→ What you need to do
Please repeat exactly the lines below from the line with "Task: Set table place" to the line with "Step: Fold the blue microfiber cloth", including both, and leave out every picture.

--- Exercise data ---

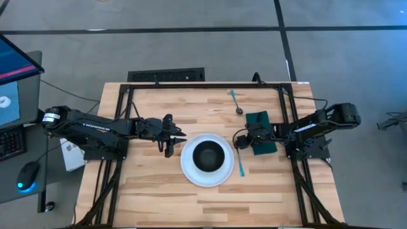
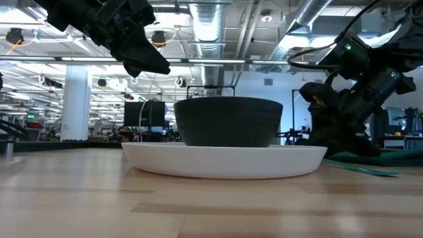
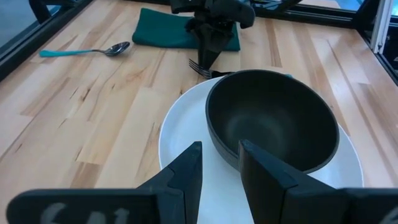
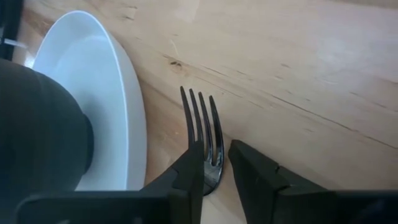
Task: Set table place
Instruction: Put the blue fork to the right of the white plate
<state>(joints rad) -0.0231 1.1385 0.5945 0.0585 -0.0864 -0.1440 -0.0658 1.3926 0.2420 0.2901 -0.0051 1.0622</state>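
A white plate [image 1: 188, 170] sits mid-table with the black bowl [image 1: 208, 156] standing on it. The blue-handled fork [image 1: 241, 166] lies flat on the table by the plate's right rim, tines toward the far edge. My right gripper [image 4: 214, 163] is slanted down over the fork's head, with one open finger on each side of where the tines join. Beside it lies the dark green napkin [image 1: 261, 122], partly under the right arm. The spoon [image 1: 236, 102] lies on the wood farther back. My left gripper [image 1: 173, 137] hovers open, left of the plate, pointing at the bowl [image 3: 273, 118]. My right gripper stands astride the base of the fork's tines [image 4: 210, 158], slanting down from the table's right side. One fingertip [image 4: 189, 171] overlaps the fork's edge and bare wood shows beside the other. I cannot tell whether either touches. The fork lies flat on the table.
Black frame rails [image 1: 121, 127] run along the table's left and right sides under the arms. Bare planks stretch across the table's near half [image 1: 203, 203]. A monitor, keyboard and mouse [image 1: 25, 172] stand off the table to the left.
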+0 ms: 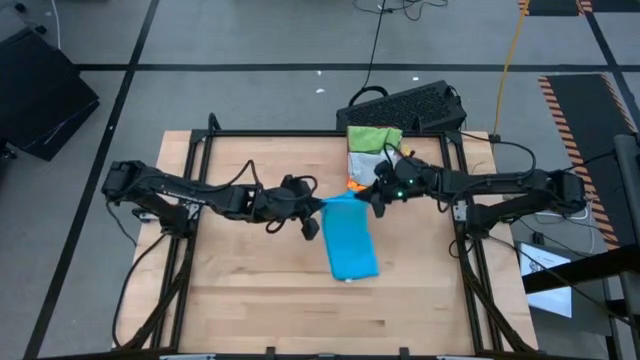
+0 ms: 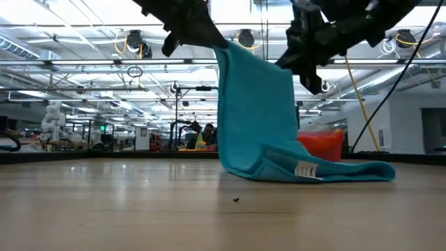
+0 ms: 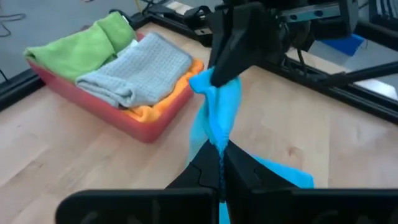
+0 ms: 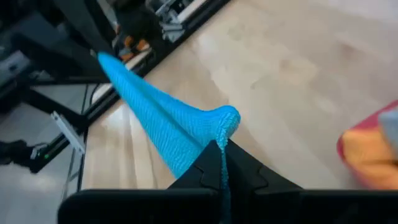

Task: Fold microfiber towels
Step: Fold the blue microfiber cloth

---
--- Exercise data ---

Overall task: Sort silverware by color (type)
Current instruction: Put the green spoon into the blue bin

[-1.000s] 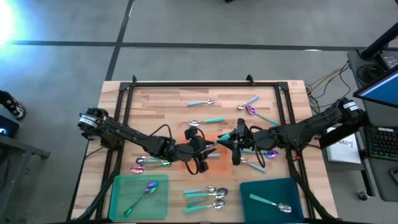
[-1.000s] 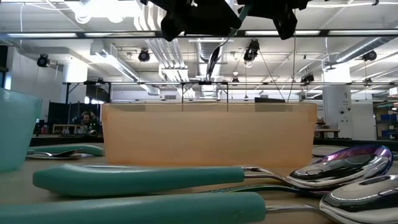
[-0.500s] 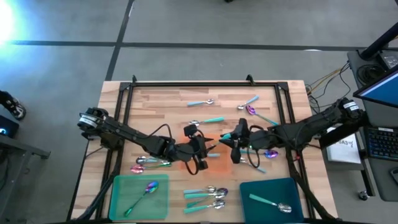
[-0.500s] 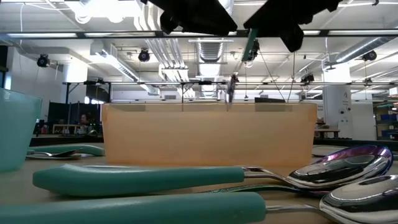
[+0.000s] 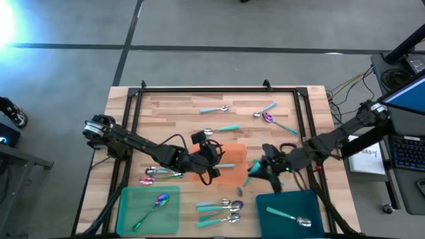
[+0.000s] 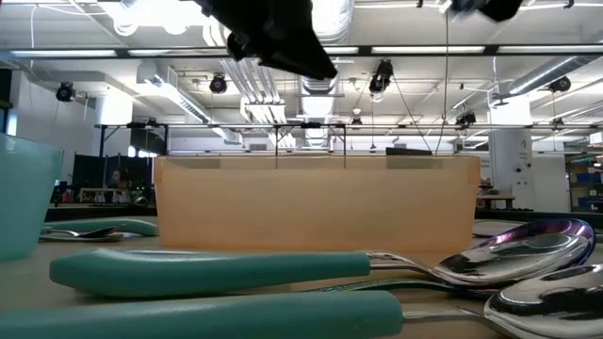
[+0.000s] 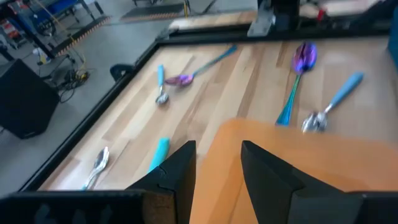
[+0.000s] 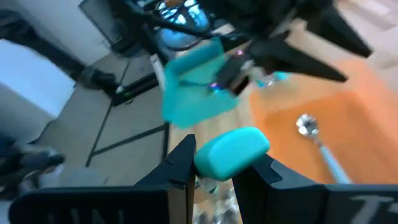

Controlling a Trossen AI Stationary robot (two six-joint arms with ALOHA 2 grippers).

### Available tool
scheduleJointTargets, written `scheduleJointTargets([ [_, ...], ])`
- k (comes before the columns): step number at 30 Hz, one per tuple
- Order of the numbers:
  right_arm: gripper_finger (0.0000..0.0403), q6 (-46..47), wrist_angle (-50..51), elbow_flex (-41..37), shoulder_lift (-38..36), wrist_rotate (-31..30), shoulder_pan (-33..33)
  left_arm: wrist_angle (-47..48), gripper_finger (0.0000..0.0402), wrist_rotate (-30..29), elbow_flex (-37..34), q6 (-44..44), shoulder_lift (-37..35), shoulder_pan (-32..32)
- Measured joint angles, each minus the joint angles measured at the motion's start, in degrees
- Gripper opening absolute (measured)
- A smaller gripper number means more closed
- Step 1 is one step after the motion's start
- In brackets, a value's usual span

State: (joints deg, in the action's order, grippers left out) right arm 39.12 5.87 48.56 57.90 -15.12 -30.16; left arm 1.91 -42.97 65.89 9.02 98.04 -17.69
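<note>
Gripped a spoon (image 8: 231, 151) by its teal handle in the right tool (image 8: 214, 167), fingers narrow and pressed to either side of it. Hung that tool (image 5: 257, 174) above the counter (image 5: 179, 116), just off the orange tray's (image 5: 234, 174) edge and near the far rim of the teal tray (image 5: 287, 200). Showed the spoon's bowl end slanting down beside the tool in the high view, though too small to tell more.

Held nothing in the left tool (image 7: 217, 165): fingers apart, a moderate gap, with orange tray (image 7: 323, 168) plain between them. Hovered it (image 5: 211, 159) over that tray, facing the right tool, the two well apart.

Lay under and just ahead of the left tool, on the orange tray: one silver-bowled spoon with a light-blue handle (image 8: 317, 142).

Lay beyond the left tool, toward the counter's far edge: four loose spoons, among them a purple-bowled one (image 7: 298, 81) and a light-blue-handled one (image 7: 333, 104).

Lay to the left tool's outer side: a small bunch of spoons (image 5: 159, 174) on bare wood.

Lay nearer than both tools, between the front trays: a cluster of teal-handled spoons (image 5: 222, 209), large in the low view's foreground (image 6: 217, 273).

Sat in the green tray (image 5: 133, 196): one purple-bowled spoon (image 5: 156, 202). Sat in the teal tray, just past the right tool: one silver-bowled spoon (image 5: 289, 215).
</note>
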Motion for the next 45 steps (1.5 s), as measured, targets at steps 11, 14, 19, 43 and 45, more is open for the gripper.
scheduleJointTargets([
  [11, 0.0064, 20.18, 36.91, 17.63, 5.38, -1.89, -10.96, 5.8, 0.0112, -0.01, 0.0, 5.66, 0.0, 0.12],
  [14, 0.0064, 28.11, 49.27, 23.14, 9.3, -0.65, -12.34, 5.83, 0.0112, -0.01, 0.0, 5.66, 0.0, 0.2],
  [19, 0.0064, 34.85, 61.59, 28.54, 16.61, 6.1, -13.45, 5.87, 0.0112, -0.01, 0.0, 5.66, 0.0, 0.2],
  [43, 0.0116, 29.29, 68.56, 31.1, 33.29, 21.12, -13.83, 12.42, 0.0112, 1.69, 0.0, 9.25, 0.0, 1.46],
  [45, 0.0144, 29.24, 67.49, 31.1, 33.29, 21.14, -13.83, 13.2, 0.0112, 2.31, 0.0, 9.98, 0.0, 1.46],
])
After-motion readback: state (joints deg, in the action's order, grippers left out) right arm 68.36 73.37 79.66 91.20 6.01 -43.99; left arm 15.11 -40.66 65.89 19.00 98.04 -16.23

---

→ Response to the task
Task: Set table place
Instruction: Put the blue fork to the right of the white plate
<state>(joints rad) -0.0231 1.1385 0.5945 0.0585 -0.0864 -0.1440 -0.0658 1.3926 0.2420 0.2901 -0.0051 1.0622</state>
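A white plate [image 1: 188, 170] sits mid-table with the black bowl [image 1: 208, 156] standing on it. The blue-handled fork [image 1: 241, 166] lies flat on the table by the plate's right rim, tines toward the far edge. My right gripper [image 4: 214, 163] is slanted down over the fork's head, with one open finger on each side of where the tines join. Beside it lies the dark green napkin [image 1: 261, 122], partly under the right arm. The spoon [image 1: 236, 102] lies on the wood farther back. My left gripper [image 1: 173, 137] hovers open, left of the plate, pointing at the bowl [image 3: 273, 118]. My right gripper stands astride the base of the fork's tines [image 4: 210, 158], slanting down from the table's right side. One fingertip [image 4: 189, 171] overlaps the fork's edge and bare wood shows beside the other. I cannot tell whether either touches. The fork lies flat on the table.
Black frame rails [image 1: 121, 127] run along the table's left and right sides under the arms. Bare planks stretch across the table's near half [image 1: 203, 203]. A monitor, keyboard and mouse [image 1: 25, 172] stand off the table to the left.
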+0 ms: 
+0 ms: 
+0 ms: 
+0 ms: 

Task: Fold microfiber towels
Step: Fold the blue microfiber cloth

Nothing remains to be written for this exercise.